WASHINGTON – U.S. Senator Bill Cassidy, M.D. (R-LA), chair of the Senate Health, Education, Labor, and Pensions (HELP) Committee, delivered remarks during today’s hearing on how to lower health costs and make health care more affordable for American patients.
Click here to watch the hearing live.
Cassidy’s speech as prepared for delivery can be found below:
The Senate Committee on Health, Education, Labor and Pensions will please come to order.
Everyone on the Committee agrees: the cost of health care is too high.
As a physician who worked with the underserved for decades, I’ve seen patients struggle to afford health care bills.
To make health care affordable, Congress must make a serious effort to navigate the network of perverse incentives throughout the health care system.
This includes taking a look at health insurance benefit design, price transparency, regulatory barriers, and the negative effects government discount programs have on prices Americans pay in the commercial market.

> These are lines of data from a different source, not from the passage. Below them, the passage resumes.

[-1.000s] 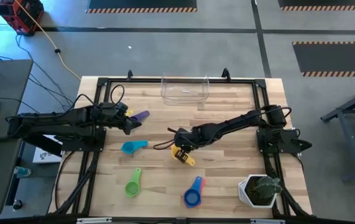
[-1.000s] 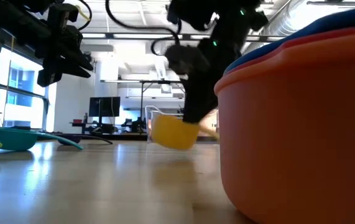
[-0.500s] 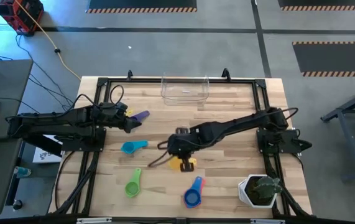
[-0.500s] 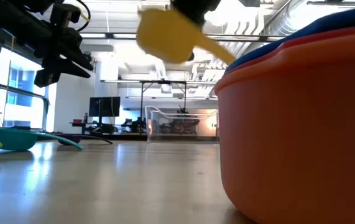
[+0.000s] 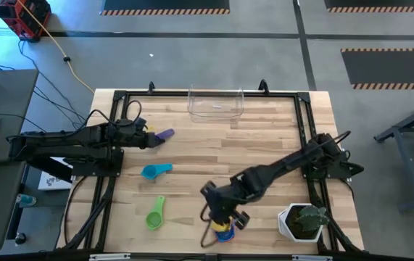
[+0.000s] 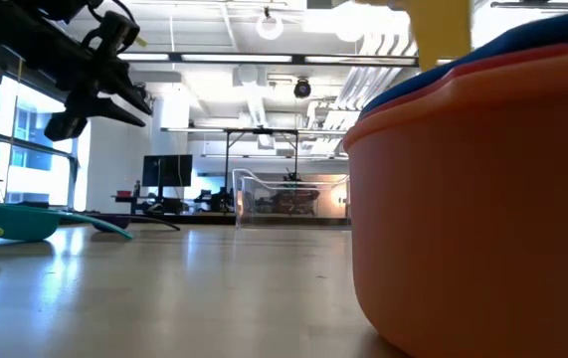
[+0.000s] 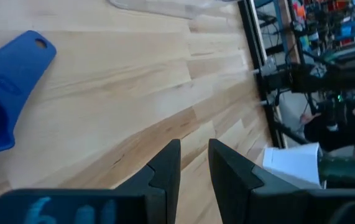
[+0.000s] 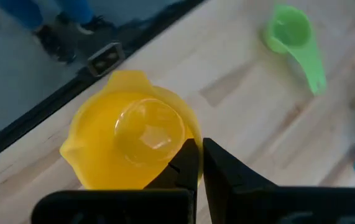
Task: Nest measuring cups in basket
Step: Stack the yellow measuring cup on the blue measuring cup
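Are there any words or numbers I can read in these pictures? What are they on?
None can be read.
Blue cup: a raised mark by the handle, too blurred to read.
Left gripper: glowing blue marks on its body, too blurred to read.
Yellow cup, green cup: no writing shows.

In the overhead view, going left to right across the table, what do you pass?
Purple cup → light blue cup and green cup → basket → right end effector over the stacked cups → potted plant.
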Robot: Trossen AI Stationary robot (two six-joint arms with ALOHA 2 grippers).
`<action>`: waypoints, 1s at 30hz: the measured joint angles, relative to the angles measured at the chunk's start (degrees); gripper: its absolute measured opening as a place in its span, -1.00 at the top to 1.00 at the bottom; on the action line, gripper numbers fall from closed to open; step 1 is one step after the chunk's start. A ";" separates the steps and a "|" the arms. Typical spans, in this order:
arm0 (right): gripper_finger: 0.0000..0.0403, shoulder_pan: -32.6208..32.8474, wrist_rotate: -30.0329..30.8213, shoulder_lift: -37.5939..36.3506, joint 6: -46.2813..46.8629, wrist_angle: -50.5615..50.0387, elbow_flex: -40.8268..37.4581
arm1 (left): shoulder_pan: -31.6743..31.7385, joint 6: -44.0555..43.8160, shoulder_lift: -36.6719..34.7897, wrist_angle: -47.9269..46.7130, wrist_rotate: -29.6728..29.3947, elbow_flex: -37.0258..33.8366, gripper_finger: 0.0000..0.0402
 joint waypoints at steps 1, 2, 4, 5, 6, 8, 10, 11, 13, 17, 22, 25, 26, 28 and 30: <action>1.00 0.59 0.00 0.00 -0.80 0.00 0.00 | 0.01 -0.48 0.00 0.00 -0.23 0.00 0.63; 1.00 1.11 -0.02 0.22 -1.69 0.06 0.00 | -0.01 -0.82 0.00 -0.02 -0.43 0.00 0.63; 1.00 1.91 0.02 0.89 -3.13 0.21 0.00 | -0.01 -1.56 0.00 -0.02 -0.62 0.00 0.63; 1.00 2.23 0.06 1.71 -3.43 0.28 0.00 | -0.01 -2.01 -0.01 -0.04 -0.62 0.00 0.63; 1.00 2.48 0.10 2.71 -3.47 0.82 0.00 | -0.01 -2.48 -0.02 -0.04 -0.62 0.00 0.63; 1.00 2.77 0.61 4.83 -3.49 0.57 0.00 | -0.01 -3.46 -0.02 -0.12 -0.60 0.00 0.63; 1.00 3.18 2.84 6.46 -3.48 -0.55 -0.03 | -0.01 -3.56 0.00 -0.09 -0.28 0.00 0.63; 1.00 3.31 3.75 6.93 -3.46 -1.04 -0.04 | -0.01 -3.56 -0.02 -0.16 -0.12 0.00 0.63; 1.00 3.57 4.26 7.31 -3.19 -1.47 -0.04 | -0.01 -3.92 -0.02 -0.23 0.04 0.00 0.63; 1.00 3.89 3.93 7.37 -3.19 -1.29 -0.04 | -0.01 -4.91 -0.02 -0.52 0.04 0.00 0.63; 1.00 3.92 1.66 7.37 -3.04 -1.72 -0.04 | -0.01 -4.91 -0.02 -0.52 0.06 0.00 0.63; 0.98 4.16 1.04 7.37 -3.04 -1.66 -0.04 | -0.01 -4.93 -0.02 -0.52 0.06 0.00 0.63; 0.96 4.21 1.28 7.37 -3.02 -1.66 -0.04 | -0.01 -4.92 -0.02 -0.52 0.05 0.00 0.63; 0.93 4.33 1.70 7.37 -3.00 -1.58 -0.04 | -0.01 -4.92 -0.02 -0.52 0.06 0.00 0.63; 0.89 4.33 1.83 7.37 -3.01 -1.43 -0.04 | -0.01 -4.92 -0.02 -0.52 0.05 0.00 0.63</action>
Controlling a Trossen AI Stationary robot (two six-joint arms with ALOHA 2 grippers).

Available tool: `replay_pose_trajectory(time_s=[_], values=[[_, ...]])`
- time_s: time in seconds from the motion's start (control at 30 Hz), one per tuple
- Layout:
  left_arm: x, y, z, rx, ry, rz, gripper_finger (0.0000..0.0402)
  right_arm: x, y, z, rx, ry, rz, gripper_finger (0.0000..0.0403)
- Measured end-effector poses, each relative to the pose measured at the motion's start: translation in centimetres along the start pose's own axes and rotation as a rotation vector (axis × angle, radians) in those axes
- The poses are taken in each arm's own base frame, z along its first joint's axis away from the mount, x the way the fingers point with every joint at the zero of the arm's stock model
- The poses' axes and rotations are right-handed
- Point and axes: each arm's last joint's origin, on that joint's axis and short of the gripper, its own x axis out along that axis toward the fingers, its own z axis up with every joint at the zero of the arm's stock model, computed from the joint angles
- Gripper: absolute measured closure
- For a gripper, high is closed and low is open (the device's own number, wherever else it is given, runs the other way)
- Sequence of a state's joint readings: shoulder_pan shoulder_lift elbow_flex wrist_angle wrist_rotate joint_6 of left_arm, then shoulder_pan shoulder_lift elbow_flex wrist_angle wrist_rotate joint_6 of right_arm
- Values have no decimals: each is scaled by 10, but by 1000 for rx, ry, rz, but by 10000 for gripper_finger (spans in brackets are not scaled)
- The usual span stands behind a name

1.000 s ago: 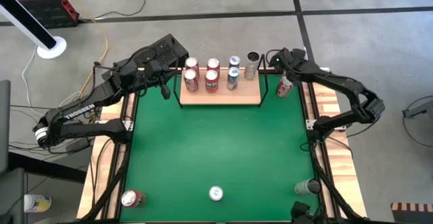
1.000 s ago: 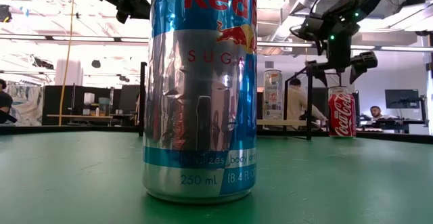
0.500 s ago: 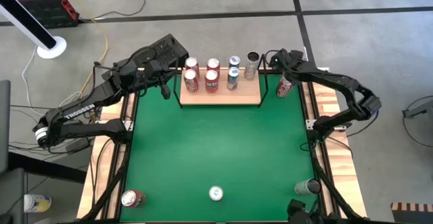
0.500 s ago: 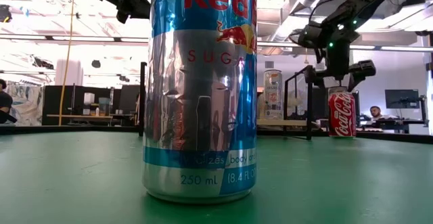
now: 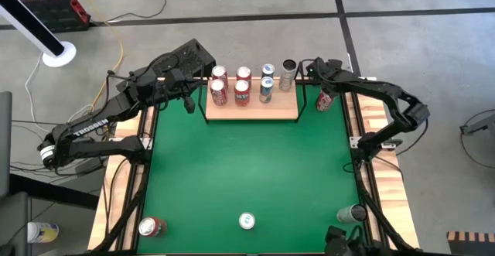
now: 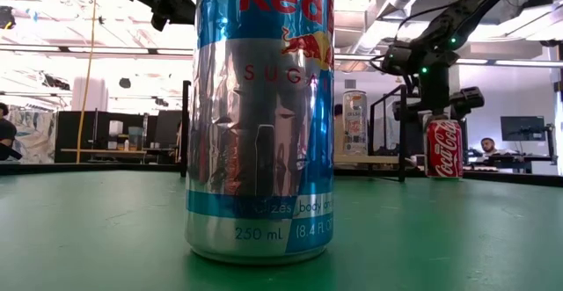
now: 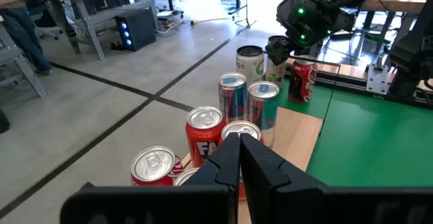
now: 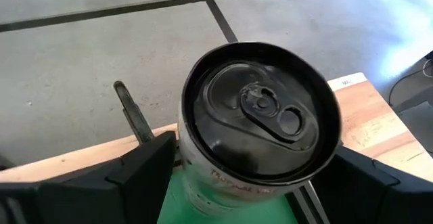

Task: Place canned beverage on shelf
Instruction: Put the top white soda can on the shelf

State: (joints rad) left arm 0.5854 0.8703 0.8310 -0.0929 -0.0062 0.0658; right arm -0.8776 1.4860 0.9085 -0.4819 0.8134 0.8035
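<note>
The right gripper [image 5: 312, 72], spread wide, straddles a pale, dark-topped can [image 8: 260, 119] at the light-wood shelf's [image 5: 251, 109] two-o'clock corner; whether that can stands on the board is unclear. The release looks done; next it must lift clear without tipping. The left gripper [image 7: 238, 158], pressed together, waits at ten o'clock.

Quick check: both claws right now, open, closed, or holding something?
Left claw: closed, empty, by the shelf.
Right claw: open around the black-topped can.
</note>
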Motion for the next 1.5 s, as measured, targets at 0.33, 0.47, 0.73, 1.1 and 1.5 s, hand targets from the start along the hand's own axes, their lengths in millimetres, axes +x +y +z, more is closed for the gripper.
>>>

Important to recognize that Americans’ wages aren’t growing because more and more of a worker’s paycheck is going to health care. If we want to increase wages in this country, the number one thing we have to do is tackle health care costs. That is pro-worker, pro-family, pro-patient.
A key part of this conversation is employer-sponsored insurance (ESI), which provides health coverage to over 160 million Americans, over half of all Americans under 65. Over the last decade, health benefit costs have risen dramatically for employers and workers; resulting in lost wages - more money taken from Americans’ pockets. I hope the Committee can address ESI in a bipartisan way.
There are many actors within the health care delivery system, and I note everyone points a finger at the other as the source of high health care costs. But the problems are diverse, they’re intertwined. And just as Christmas lights cannot be untangled with a pair of scissors, the root causes of the nation’s health care issues must be teased apart.
We need substantive, bipartisan reforms to realign our health care system to put patients first. The Committee has a long history of working together to achieve this goal.
Last Congress, Senator Sanders and I worked together on the PBM Reform Act to address misaligned incentives affecting PBMs and to lower the price patients pay for their prescriptions. The Committee passed this legislation overwhelmingly last Congress.
The President is committed to re-evaluating the role of PBMs. Therefore, we need to work together to get this legislation signed into law.
We all agree price transparency is important. Senators Marshall and Hickenlooper are leading the Patients Deserve Price Tags Act, which codifies price transparency rules issued during President Trump’s first term requiring hospitals and insurers to publicly post the prices they charge patients in a machine-readable format.
Another area of bipartisan interest is the 340B program. The common understanding among legislators is that the discounts received by the hospitals are supposed to make health care services more affordable and accessible for low-income and uninsured patients. But the law is unclear on hospitals’ responsibilities to do so and some, perhaps many, do not pass the discounts on to patients. In fact, a recent study by the National Pharmaceutical Council found that 340B may make ESI more expensive, costing workers’ an estimated $4.5 billion from 2017 to 2023. So, not only are discounts not being passed onto patients, but there is a hydraulic effect driving up the cost of insurance for workers. Put simply, families pay more.
Beginning last year, my staff and I conducted an investigation into how health care entities use 340B revenue. We recently released recommendations to improve transparency in the program. This is an important topic to consider if this Committee wants to address health care affordability.
Our colleague Angus King once said there is no silver bullet for some issues, but there is silver buckshot.
The purpose of this hearing and the responsibility of this committee is to make health care more affordable for patients. This requires teasing apart the web of perverse incentives if we wish to create affordability. I urge us all to put aside politics to deliver this for the American people.
With that, I recognize Senator Sanders.